Natureza da Sentença e Preocupações Jurídicas
- A ordem é uma “ordem hospitalar por tempo indeterminado”, não uma pena formal de prisão perpétua, mas muitos observam que, na prática, isso pode significar prisão vitalícia se os médicos nunca derem alta.
- Alguns veem isso como uma pena de vida “pela porta dos fundos” por conduta que, de outra forma, renderia uma pena fixa de prisão.
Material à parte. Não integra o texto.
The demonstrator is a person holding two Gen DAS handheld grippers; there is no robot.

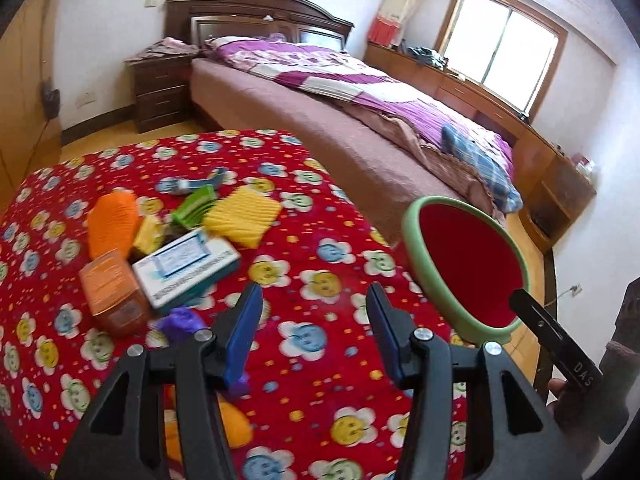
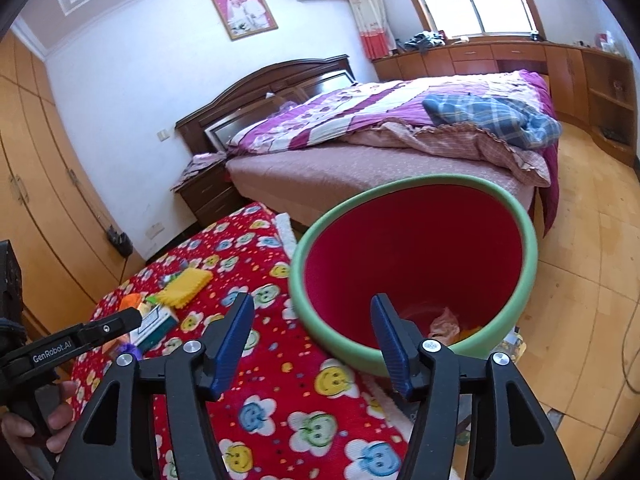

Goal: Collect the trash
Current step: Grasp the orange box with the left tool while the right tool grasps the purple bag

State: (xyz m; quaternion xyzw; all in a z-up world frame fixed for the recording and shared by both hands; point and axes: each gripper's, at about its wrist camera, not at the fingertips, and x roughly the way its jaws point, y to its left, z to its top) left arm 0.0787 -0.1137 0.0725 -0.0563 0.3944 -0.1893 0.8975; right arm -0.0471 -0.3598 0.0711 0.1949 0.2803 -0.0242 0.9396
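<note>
Two wrist views over a table covered with a red cloth printed with smiling flowers (image 1: 312, 264). The left gripper (image 1: 314, 320) hangs above the cloth with its blue-padded jaws spread and nothing between them, pointed toward the remaining trash: a white-and-teal cardboard box (image 1: 186, 268), an orange carton (image 1: 110, 280), an orange ribbed sponge (image 1: 112, 224), a yellow ribbed sponge (image 1: 242, 214), a green wrapper (image 1: 194, 208) and a crumpled purple scrap (image 1: 182, 322) nearest its left jaw. The right gripper (image 2: 314, 338) stands over the near rim of the round bin with a green rim and red interior (image 2: 530, 248), jaws apart and empty; crumpled pieces (image 2: 444, 320) already lie at the bottom. The bin sits at the table's edge (probably so each carry stays short). Collection appears partly done; the left tool seems placed for the next pick.
</note>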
- Há preocupação de que transferir autoridade de juízes/jurados para clínicos seja menos responsabilizável e historicamente vulnerável a vieses e abusos.
- Outros argumentam que esse caminho é mais humano do que a prisão para alguém considerado mentalmente inapto, com revisão clínica periódica e opções de recurso.
Proporcionalidade vs. Segurança Pública
- Um lado: a punição é muito desproporcional para crimes de “propriedade” não violentos contra megacorporações e um vazamento de videogame; reflete o desejo de “salvar a face” de grandes empresas e do Estado.
- O outro lado: foca em extorsão, roubo de cripto, grandes invasões anteriores (por exemplo, Nvidia, BT/EE), reincidência enquanto estava em liberdade provisória e intenção expressa de continuar cometendo cibercrime como justificativas para a contenção.
- Há desacordo sobre se “dezenas de relatos” de lesão/dano à propriedade sob custódia representam violência séria ou são incidentes menores sendo usados para justificar a ordem.
Violência, Autismo e Sistema de Saúde Mental
- Alguns argumentam que traços autistas (dificuldade em seguir regras, colapso sob estresse) mais condições duras de custódia explicam a “violência” sob custódia, então isso não deveria ser usado como prova de periculosidade profunda.
- Outros dizem que agressões repetidas e a incapacidade ou recusa de parar com o crime, seja qual for a causa, tornam a continuação da internação necessária para a segurança.
- Preocupação mais ampla de que a detenção psiquiátrica por tempo indeterminado para pessoas autistas estabelece um precedente: a neurodivergência vira uma via para controle mais duro e sem prazo definido.
Natureza Técnica dos Hacks
- Muitos suspeitam que os ataques dependeram principalmente de engenharia social, phishing, suborno e processos corporativos fracos, e não de zero-days avançados.
- Usar um Firestick, uma TV de hotel e um telefone é visto por alguns como tecnicamente banal (Android + SSH/RDP), sensacionalizado para fazer tanto as empresas quanto a polícia parecerem menos negligentes.
- Outros ainda veem sua persistência e engenhosidade em condições limitadas como evidência de alto nível de habilidade.
Talento, Reabilitação e Emprego
- Alguns chamam isso de um desperdício trágico de talento e sugerem trabalho estruturado como white-hat ou em inteligência sob supervisão rigorosa.
- Críticos respondem que sua instabilidade, violência e intenção declarada de continuar infringindo a lei o tornam fundamentalmente indigno de confiança em qualquer função sensível.
Segurança Corporativa e Vítimas
- Um grupo não sente simpatia por grandes empresas e detentores de cripto, enquadrando os hacks como “serviço público” ao expor segurança frouxa.
- Outro enfatiza custos reais: tempo da equipe, possíveis impactos em empregos, vazamento de dados pessoais e fundos roubados de indivíduos, argumentando que não se tratam de travessuras sem vítima.
Debates sobre Autismo, Empatia e Capacitismo
- A thread contém forte discordância sobre autismo e empatia:
- Alguns equiparam incorretamente autismo à falta de empatia ou sociopatia.
- Outros citam pesquisas e experiência vivida de que pessoas autistas часто têm forte ética, mas diferente priorização de regras e um mal-entendido mútuo com neurotípicos (“problema da dupla empatia”).
- Várias postagens criticam enquadramentos capacitistas e representações de pessoas autistas como perigosas ou “idiotas savants”, argumentando que este caso não deve ser generalizado para todas as pessoas neurodivergentes.